Poisoned drug crisis

Since the introduction of illicit drugs tainted with poison in BC communities, overdose deaths have skyrocketed. Between 2012 and 2015, 1,502 people died from poisoned illicit drugs, rising from 270 deaths in 2012 to 529 in 2015. In response in April 2016, the BC Public Health Officer declared the poisoned drug crisis a public health emergency. Tragically, the number of drug toxicity deaths has continued to balloon since then, reaching 11,085 deaths by March 31, 2022. On average, six people die everyday due to poisoned drugs.

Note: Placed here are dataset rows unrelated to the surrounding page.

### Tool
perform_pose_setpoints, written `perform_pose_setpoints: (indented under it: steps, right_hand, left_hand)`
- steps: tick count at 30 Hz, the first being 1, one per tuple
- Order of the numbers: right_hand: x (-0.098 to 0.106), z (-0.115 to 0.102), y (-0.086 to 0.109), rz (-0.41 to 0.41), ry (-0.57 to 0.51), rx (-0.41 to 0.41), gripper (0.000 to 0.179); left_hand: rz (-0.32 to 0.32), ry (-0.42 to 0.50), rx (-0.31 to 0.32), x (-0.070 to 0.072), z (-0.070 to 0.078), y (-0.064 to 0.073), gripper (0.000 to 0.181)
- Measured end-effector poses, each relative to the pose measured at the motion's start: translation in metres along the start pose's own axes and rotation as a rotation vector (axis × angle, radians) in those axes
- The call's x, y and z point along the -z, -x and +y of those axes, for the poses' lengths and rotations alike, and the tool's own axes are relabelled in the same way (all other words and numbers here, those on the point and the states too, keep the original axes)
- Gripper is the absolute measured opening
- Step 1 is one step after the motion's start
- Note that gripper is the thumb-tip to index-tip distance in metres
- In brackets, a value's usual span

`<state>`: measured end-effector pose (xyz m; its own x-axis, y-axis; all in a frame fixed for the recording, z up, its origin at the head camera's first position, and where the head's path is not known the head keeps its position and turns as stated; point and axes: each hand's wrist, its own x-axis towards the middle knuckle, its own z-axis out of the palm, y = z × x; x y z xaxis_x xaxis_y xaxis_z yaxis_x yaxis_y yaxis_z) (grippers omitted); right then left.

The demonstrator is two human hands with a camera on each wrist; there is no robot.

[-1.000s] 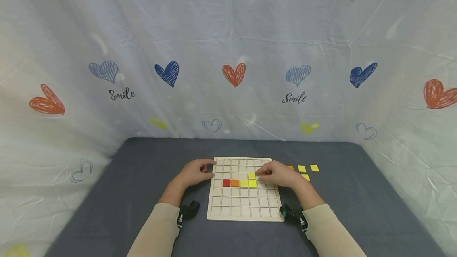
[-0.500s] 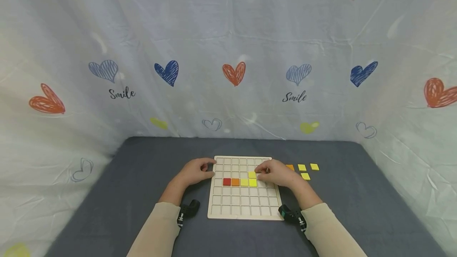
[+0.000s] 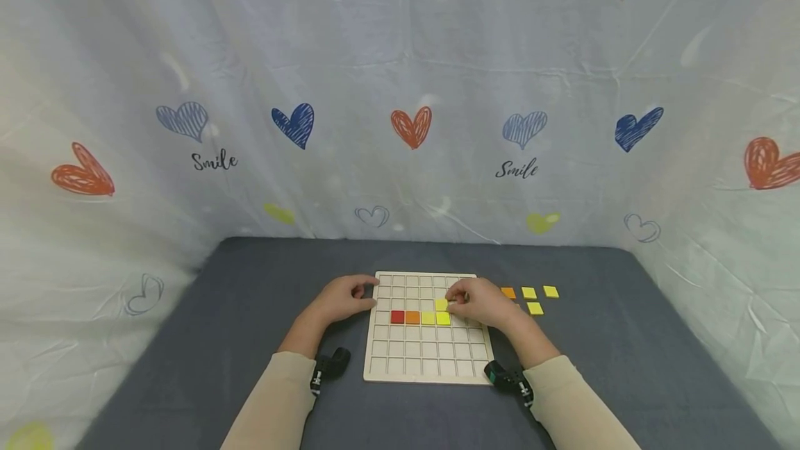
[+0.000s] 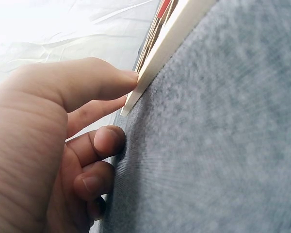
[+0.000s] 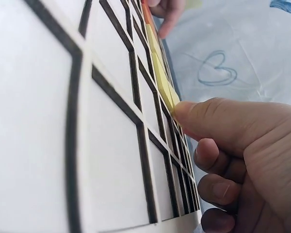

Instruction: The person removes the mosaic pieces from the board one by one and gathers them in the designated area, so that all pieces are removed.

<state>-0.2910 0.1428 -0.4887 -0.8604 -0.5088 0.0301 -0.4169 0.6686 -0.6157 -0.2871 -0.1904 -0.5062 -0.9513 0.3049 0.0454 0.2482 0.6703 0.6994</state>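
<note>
Thin, square upper yellow tile (image 3: 441,305), just beyond the right end of the tile row (image 3: 412,317), looked to want level pressing: right hand (image 3: 482,303) had thumb on it, couldn't tell if pinched, left hand (image 3: 340,301) set thumb and index against the pale wooden grid board (image 3: 413,349) on fuzzy grey cloth (image 3: 400,415).

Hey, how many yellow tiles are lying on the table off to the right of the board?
3 in the head view: the far middle tile, the far right tile and the nearer tile. Others may be hidden behind the right hand.
</note>
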Motion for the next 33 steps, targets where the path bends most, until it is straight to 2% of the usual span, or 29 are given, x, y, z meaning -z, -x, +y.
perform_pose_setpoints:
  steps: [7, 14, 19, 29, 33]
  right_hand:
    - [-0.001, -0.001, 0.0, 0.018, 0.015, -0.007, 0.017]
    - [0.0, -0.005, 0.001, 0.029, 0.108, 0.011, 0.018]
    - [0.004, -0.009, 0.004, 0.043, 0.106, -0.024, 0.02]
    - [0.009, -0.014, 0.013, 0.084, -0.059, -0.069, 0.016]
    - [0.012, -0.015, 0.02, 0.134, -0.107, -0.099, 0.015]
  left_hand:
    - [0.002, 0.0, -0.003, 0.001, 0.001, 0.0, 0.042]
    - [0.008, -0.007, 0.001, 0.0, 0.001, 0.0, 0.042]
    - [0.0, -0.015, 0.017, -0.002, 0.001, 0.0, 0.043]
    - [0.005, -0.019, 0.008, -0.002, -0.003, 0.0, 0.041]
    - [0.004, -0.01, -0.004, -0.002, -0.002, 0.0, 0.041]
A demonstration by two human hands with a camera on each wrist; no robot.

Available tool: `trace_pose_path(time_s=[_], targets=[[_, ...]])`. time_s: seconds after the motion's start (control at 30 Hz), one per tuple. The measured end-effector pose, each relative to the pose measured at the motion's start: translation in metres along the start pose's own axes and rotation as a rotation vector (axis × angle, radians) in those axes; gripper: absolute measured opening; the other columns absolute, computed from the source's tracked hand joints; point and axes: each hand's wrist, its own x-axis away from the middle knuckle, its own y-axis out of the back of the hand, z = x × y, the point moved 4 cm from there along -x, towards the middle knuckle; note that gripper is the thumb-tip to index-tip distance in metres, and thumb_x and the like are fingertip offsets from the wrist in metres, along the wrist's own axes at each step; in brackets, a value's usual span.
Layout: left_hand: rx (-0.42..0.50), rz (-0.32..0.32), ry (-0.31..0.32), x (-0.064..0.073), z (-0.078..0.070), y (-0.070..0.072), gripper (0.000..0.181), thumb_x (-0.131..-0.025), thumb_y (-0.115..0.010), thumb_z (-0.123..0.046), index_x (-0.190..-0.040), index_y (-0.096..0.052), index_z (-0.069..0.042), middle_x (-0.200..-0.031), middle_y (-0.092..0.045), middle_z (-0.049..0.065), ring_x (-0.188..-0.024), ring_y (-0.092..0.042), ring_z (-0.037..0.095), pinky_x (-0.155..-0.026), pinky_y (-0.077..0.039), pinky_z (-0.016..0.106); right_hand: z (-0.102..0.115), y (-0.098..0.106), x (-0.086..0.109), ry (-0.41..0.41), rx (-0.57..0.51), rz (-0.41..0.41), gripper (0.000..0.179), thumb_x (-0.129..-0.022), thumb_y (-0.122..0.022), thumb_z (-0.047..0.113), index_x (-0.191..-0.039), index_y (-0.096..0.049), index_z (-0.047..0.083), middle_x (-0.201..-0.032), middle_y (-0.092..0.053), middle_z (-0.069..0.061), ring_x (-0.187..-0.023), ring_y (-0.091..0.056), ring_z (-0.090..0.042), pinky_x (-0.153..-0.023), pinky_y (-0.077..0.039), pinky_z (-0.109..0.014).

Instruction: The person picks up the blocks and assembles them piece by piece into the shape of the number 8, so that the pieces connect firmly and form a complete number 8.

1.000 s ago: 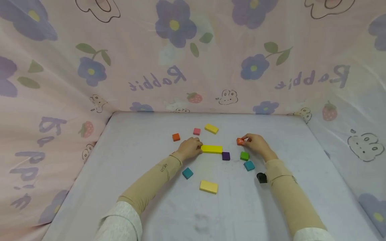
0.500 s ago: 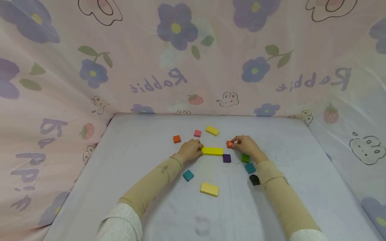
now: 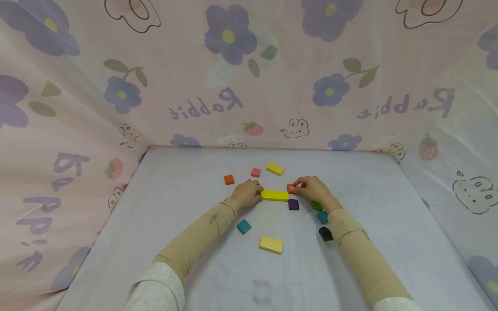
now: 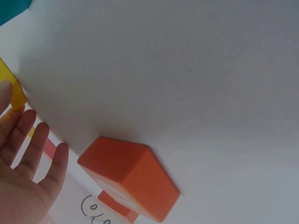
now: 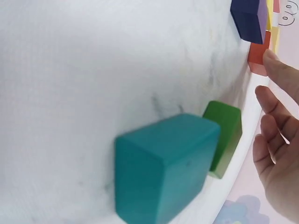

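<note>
A long yellow block point(image 3: 275, 195) lies flat in the middle of the table. At its left end my left hand point(image 3: 246, 193) pinches it; the left wrist view shows the thumb on the near side of the yellow block point(image 4: 17, 94) and the other fingers spread. My right hand point(image 3: 313, 190) holds a small red-orange block point(image 3: 291, 188) with a white letter A between thumb and fingertips, right at the yellow block's far right corner. Just below that corner sits a dark purple block point(image 3: 293, 204). In the right wrist view, the red-orange block point(image 5: 258, 56) is close to the purple one point(image 5: 249, 21).
Below the right wrist lie a green block point(image 3: 317, 206), a teal block point(image 3: 322, 217) and a black rounded piece point(image 3: 325, 234). Another teal block point(image 3: 244, 226) and a pale yellow block point(image 3: 271, 245) are nearer. Farther back lie orange point(image 3: 229, 179), pink point(image 3: 255, 172) and yellow point(image 3: 274, 169) blocks.
My right hand has moved left with the red-orange block, from right of the purple block to the yellow block's right end. The left hand has stayed on the yellow block.
</note>
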Motion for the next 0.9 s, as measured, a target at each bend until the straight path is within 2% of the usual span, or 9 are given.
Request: trace_pose_path(time_s=[0.2, 0.33, 0.53, 0.7, 0.8, 0.9], targets=[[-0.005, -0.009, -0.011, -0.0003, -0.0013, 0.0003, 0.033, -0.088, -0.063, -0.029, -0.117, -0.065, -0.012, -0.109, -0.063, 0.003, -0.087, -0.052, 0.016, -0.068, -0.045, 0.024, 0.0016, 0.0009, 0.0021, -0.011, 0.034, 0.001, 0.029, -0.089, -0.062, 0.030, -0.113, -0.066, 0.014, -0.093, -0.063, -0.011, -0.080, -0.050, -0.023, -0.068, -0.043, -0.030], [-0.015, 0.008, -0.013, -0.0009, -0.0020, 0.0010, 0.033, -0.088, -0.063, -0.029, -0.117, -0.065, -0.013, -0.107, -0.062, 0.002, -0.087, -0.052, 0.016, -0.068, -0.045, 0.025, 0.0025, 0.0005, 0.0029, -0.025, 0.052, 0.010, 0.031, -0.089, -0.062, 0.031, -0.114, -0.065, 0.014, -0.093, -0.063, -0.011, -0.080, -0.050, -0.023, -0.068, -0.043, -0.031], [-0.022, 0.034, 0.020, -0.0033, -0.0002, -0.0001, 0.033, -0.086, -0.062, -0.029, -0.115, -0.065, -0.013, -0.104, -0.060, 0.002, -0.087, -0.049, 0.017, -0.070, -0.044, 0.029, 0.0040, -0.0012, 0.0042, -0.049, 0.017, 0.026, 0.032, -0.090, -0.060, 0.032, -0.115, -0.064, 0.014, -0.095, -0.063, -0.012, -0.079, -0.051, -0.022, -0.067, -0.043, -0.028], [-0.028, 0.041, 0.030, -0.0056, 0.0013, -0.0013, 0.034, -0.085, -0.063, -0.030, -0.115, -0.064, -0.014, -0.105, -0.059, 0.002, -0.089, -0.049, 0.017, -0.072, -0.046, 0.031, 0.0057, 0.0008, 0.0044, -0.033, 0.019, 0.017, 0.031, -0.090, -0.060, 0.031, -0.115, -0.064, 0.013, -0.094, -0.063, -0.012, -0.077, -0.050, -0.022, -0.066, -0.042, -0.028], [-0.003, 0.060, 0.033, -0.0059, 0.0022, -0.0006, 0.037, -0.085, -0.063, -0.028, -0.119, -0.061, -0.013, -0.107, -0.059, 0.003, -0.092, -0.050, 0.018, -0.076, -0.047, 0.032, 0.0050, 0.0014, 0.0034, -0.029, 0.021, 0.015, 0.031, -0.090, -0.060, 0.030, -0.115, -0.064, 0.013, -0.094, -0.063, -0.012, -0.077, -0.050, -0.022, -0.066, -0.042, -0.028], [0.048, 0.084, 0.043, -0.0049, 0.0040, 0.0022, 0.041, -0.085, -0.062, -0.025, -0.125, -0.057, -0.013, -0.114, -0.060, 0.003, -0.099, -0.053, 0.019, -0.085, -0.048, 0.035, 0.0042, 0.0015, 0.0035, -0.035, 0.022, 0.016, 0.031, -0.090, -0.061, 0.030, -0.115, -0.064, 0.013, -0.093, -0.062, -0.011, -0.077, -0.050, -0.022, -0.065, -0.042, -0.028]])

Historically, illicit drugs have been treated as a criminal issue. The truth is that illicit drugs are used by a wide segment of the population for a variety of reasons. Some drug users may have an addiction issue, while others may use drugs to cope with stress and anxiety. At root, use of illicit drugs is a medical / mental health issue unique to each individual. Our approach to illicit drugs must be based in this perspective.

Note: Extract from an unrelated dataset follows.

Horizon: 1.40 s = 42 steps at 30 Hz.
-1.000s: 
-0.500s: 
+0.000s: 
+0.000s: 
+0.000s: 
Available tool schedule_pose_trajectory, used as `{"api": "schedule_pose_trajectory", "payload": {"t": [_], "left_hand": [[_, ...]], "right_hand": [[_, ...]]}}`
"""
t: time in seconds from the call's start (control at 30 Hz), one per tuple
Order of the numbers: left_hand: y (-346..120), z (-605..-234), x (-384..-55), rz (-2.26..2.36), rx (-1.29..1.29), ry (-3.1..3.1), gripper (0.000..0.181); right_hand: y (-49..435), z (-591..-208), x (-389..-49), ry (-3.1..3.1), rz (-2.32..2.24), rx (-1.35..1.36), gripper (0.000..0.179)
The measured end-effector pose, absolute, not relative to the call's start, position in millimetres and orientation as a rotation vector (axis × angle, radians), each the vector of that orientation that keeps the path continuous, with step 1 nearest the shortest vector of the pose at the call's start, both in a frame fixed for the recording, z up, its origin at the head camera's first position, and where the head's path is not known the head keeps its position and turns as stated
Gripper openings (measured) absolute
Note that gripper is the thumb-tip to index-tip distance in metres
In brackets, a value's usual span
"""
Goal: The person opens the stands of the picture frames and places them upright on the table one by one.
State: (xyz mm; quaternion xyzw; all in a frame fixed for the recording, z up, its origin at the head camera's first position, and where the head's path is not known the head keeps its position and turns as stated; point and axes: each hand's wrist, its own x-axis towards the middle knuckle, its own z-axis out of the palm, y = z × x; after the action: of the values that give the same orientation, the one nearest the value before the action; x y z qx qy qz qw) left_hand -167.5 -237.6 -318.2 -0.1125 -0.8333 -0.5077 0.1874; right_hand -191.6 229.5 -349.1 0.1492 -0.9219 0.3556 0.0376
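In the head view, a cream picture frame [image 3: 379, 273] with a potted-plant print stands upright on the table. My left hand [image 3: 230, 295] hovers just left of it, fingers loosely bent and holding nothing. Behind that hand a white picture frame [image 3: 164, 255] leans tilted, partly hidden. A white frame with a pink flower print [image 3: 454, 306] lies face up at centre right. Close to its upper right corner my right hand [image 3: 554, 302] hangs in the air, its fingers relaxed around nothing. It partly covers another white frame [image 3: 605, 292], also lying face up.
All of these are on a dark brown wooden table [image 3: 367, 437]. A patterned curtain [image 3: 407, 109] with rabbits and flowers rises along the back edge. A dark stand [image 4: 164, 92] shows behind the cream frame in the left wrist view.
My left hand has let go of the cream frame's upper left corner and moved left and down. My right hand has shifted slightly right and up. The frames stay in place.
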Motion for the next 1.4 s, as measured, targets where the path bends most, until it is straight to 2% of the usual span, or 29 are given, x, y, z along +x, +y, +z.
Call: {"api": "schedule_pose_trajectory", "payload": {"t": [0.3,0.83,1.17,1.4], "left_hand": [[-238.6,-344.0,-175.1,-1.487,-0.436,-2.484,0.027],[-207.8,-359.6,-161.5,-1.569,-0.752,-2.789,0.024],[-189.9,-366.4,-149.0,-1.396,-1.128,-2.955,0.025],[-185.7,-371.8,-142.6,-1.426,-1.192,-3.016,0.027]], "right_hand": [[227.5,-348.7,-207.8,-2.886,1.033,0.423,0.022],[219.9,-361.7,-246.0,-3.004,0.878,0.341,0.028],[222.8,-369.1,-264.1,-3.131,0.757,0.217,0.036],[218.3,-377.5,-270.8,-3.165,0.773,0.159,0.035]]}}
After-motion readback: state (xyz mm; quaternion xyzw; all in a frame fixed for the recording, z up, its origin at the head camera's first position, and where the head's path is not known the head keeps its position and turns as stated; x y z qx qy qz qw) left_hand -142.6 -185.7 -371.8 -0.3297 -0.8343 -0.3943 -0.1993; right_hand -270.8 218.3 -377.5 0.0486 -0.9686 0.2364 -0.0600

The BC Greens' plan for Poisoned drug crisis

The BC Green Party has long advocated for “harm reduction”, a term that describes compassionate and respectful ways of minimizing the worst impacts of drug use. The most fundamental goal of harm reduction is to prevent death.

“Safe supply” is a harm reduction approach that provides regulated drugs without contaminants to users. While it may seem counterintuitive to some people to do this, the primary goal of this measure is to save lives. People can’t seek treatment for mental health issues or an addiction unless they continue living. Poisoned drugs are so prevalent in BC that we have to focus on keeping people alive in the first place.

Stigma around drug use acts as a barrier to seeking treatment and support. As of May 31, 2022,  the federal government has agreed to a limited form of decriminalization for personal possession of illicit drugs. This will help shift legal enforcement and societal attitudes toward drug use from a criminal matter to a health matter. It is a positive step forward for reducing stigma. However, given that six people die everyday from poisoned drugs, it is worrisome that decriminalization will not come into effect until January 1, 2023, and that the threshold for personal possession is so low.

Legislative committees bring MLAs, experts, people with lived experience, and the public together to explore solutions to major issues. It gives all political parties the same baseline of expert testimony and research outside of highly politicized forums such as Question Period. In this depoliticized space, MLAs can enter into genuine dialogue, producing recommendations for the government that are supported by all three parties.

After a year of advocacy, the BC NDP finally agreed to our request to activate a committee to study the poisoned drug crisis. It is now meeting regularly. We hope that it unites the legislature around an urgent approach to addressing the poisoned drug crisis, and that the government heeds its advice.